Signs and symptoms of an abusive relationship!
(helpguide.org)
If you answer the majority of the questions below with a yes, then you are more likely in an abusive relationship; you will be okay if you seek help.
• Are you fearful of your partner a large percentage of the time?
• Do you avoid certain topics or spend a lot of time figuring out how to talk about certain topics so that you do not arouse your partner's negative reaction or anger?
• Do you ever feel that you can't do anything right for your partner?
• Do you ever feel so badly about yourself that you think you deserve to be physically hurt?
• Have you lost the love and respect that you once had for your partner?
• Do you sometimes wonder if you are the one who is crazy, that maybe you are overreacting to your partner's behaviors?
• Are you afraid that your partner may try to kill you?
• Are you afraid that your partner will try to take your children away from you?
• Do you feel that there is nowhere to turn for help?
• Are you feeling emotionally numb?
• Were you abused as a child, or did you grow up with domestic violence in the household? Does domestic violence seem normal to you?
"Your partner's lack of control over their own behavior":
• Does your partner have low self-esteem? Do they appear to feel powerless, ineffective, or inadequate in the world, although they are outwardly successful?
• Does your partner externalize the causes of their own behavior? Do they blame their violence on stress, alcohol, or a "bad day"?
• Is your partner unpredictable?
• Is your partner a pleasant person between bouts of violence?
"Your partner's violent or threatening behavior":
• Does your partner have a bad temper?
• Has your partner ever threatened to hurt you or kill you?
• Has your partner ever physically hurt you?
• Has your partner threatened to take your children away from you, especially if you try to leave the relationship?

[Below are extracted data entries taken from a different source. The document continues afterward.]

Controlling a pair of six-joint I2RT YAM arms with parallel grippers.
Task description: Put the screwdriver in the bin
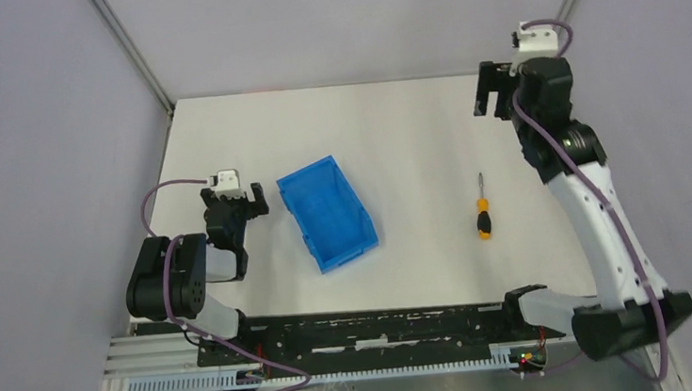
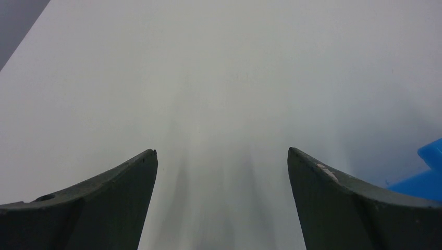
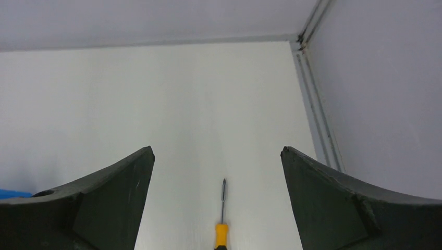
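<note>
Right fingers (image 3: pixel 99 208) spread wide. Small orange-and-black screwdriver (image 1: pixel 482 210) lies on white table (image 1: pixel 394 135), well right of bright blue plastic bin (image 1: pixel 328 212). Left fingers (image 2: pixel 99 208) apart, just left of bin.

Nothing legible here tbh. The bin (image 1: pixel 327 214) and the screwdriver (image 1: pixel 483 215) show no print I can make out. The left wrist view has a faint mark on the table (image 2: pixel 156 78) toward 12 o'clock, way too blurry to read.
</note>
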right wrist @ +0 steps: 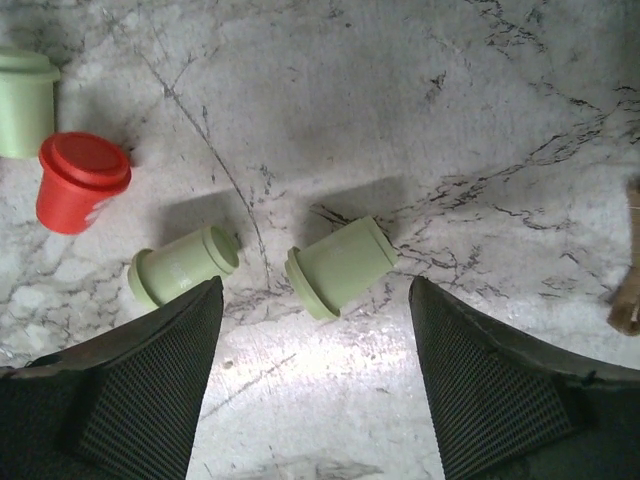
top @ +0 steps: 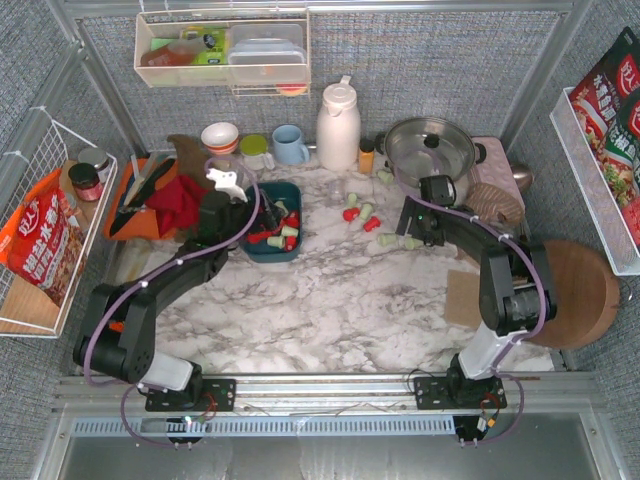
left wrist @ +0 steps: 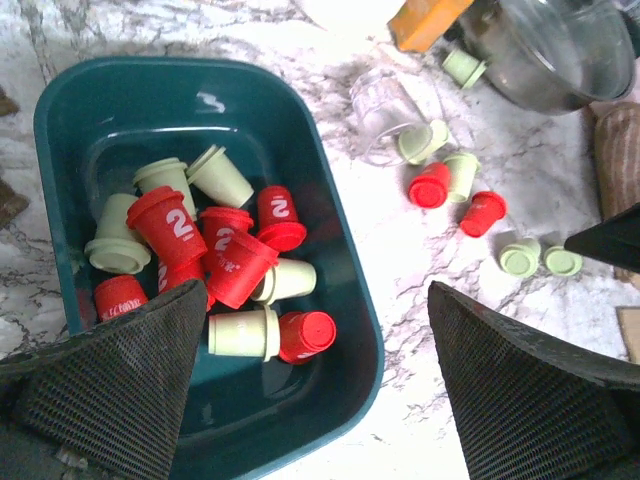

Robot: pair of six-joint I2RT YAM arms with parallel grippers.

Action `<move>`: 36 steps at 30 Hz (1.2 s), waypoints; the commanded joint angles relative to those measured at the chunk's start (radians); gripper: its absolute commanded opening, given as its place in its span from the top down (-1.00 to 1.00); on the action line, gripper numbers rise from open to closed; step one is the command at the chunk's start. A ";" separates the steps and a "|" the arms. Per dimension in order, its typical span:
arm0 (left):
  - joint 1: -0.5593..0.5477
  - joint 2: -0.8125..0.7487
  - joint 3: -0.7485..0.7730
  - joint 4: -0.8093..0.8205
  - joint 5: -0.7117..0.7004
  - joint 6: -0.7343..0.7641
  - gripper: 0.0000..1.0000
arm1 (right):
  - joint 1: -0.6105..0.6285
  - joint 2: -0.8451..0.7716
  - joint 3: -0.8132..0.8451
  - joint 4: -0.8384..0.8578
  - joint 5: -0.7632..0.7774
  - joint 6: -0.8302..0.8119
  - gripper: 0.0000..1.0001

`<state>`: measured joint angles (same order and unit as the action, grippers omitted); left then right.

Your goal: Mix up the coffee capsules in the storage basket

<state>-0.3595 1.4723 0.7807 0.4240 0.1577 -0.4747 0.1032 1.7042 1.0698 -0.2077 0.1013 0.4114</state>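
Note:
The teal storage basket (top: pixel 273 250) sits left of centre on the marble table and holds several red and mint coffee capsules (left wrist: pixel 235 265). Its rim shows in the left wrist view (left wrist: pixel 345 300). More capsules (top: pixel 358 212) lie loose on the table to its right. My left gripper (top: pixel 243 222) is open and empty. In the left wrist view it (left wrist: pixel 315 330) straddles the basket's near right wall. My right gripper (top: pixel 412 228) is open and empty above two mint capsules on their sides (right wrist: pixel 340 265) (right wrist: pixel 185 263). A red capsule (right wrist: pixel 80 180) stands to their left.
A clear glass (left wrist: pixel 385 110) lies among the loose capsules. A steel pot (top: pixel 430 150), an orange bottle (top: pixel 367 155), a white flask (top: pixel 338 125) and a blue mug (top: pixel 290 145) stand behind. An orange tray (top: pixel 125 222) with a red cloth is left, a round wooden board (top: pixel 580 295) right.

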 commanded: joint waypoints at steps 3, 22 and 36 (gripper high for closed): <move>-0.008 -0.050 -0.011 0.055 0.026 -0.002 -0.99 | 0.007 0.011 0.086 -0.178 -0.033 -0.175 -0.61; -0.025 -0.078 -0.040 0.067 0.057 -0.013 -0.99 | -0.023 0.250 0.309 -0.363 -0.177 -0.576 -0.51; -0.035 -0.075 -0.029 0.054 0.060 -0.006 -0.99 | -0.029 0.139 0.227 -0.296 -0.269 -0.574 0.53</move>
<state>-0.3885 1.3949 0.7399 0.4618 0.2100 -0.4896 0.0631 1.9274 1.3457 -0.5522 -0.1070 -0.1696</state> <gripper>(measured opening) 0.995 0.454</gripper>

• Has your partner ever threatened to commit suicide, especially as a way of keeping you from leaving?
• Has your partner ever forced you to have sex when you didn't want to?
• Has your partner threatened you at work, either in person or on the phone?
• Does your partner destroy your belongings or household objects?
"Your partner's controlling behavior":
• Does your partner try to keep you from seeing your friends or family?
• Are you embarrassed to invite friends or family over to your house because of your partner's behavior?
• Has your partner limited your access to money, the telephone, or the car?
• Does your partner try to stop you from going where you want to go outside of the house, or from doing what you want to do?
• Is your partner jealous and possessive, asking where you are going and where you have been, as if checking up on you? Do they accuse you of having an affair?
Your partner's diminishment of you":
• Does your partner verbally abuse you?
• Does your partner humiliate or criticize you in front of others?
• Does your partner often ignore you or put down your opinions or contributions?
• Does your partner always insist that they are right, even when they are clearly wrong?
• Does your partner blame you for their own violent behavior, saying that your behavior or attitudes cause them to be violent?
• Is your partner often outwardly angry with you?
• Does your partner objectify and disrespect those of your gender? Does your partner see you as property or a sex object, rather than as a person?
If you or someone you know is going through this, lend them a hand, guide them to the many support systems available, and in my opinion do as much as you can but do not let it negatively affect your own life.